Washington is trying to rescue itself. The Republican method is too much compromise, although that’s still better than none. President Barack Obama’s strategy is policy sleights of hand and staff shuffles. While no piece of this takes us where we need to go, the GOP at least is stumbling in the right direction.
Let’s visit first with the negative side of what Republicans did. Backing a deal done between the budget chairs of the House and Senate, House Republicans agreed to still more excessive federal spending that is also excessive national jeopardy.
Especially considering that there was no simultaneous agreement on long-term, crucial entitlement reforms to prevent debt catastrophe, this would be highly objectionable if it were not for three matters that good sense forbids ignoring.
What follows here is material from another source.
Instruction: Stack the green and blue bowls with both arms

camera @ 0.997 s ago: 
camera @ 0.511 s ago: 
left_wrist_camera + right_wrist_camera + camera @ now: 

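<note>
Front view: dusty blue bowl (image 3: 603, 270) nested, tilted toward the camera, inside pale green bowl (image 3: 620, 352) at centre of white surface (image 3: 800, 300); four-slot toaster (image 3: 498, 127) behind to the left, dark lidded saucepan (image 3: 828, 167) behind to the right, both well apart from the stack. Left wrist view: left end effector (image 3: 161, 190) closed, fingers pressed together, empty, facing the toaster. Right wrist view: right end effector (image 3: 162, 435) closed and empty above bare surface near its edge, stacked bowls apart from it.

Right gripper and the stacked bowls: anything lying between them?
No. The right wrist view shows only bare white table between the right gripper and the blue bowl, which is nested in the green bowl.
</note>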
One is that the deal cancels some reckless sequestration cuts few had wanted to go into effect in the first place. Two is that the Democrats also did some truly commendable yielding. Three is that the Democrats were highly unlikely to yield more and that the alternative to this shaking of hands and final Senate passage could have been a government shutdown. That would have shut down any GOP chance of obtaining power sufficient to do something more important someday.
Already, with their don’t-fund-Obamacare tactic that culminated in a 16-day shutdown back in October, House Republicans had established themselves with many as hooligans whose legislative muscle should be shrunk in the 2014 mid-term elections. Then came further implementation of Obamacare, upholding their thesis of its abominations. There has also been a growing disenchantment with the president who misled us into this ungodly mess, and the Republicans may now have a second chance if they behave reasonably. That’s huge because Obama’s policies could otherwise prove ruinous.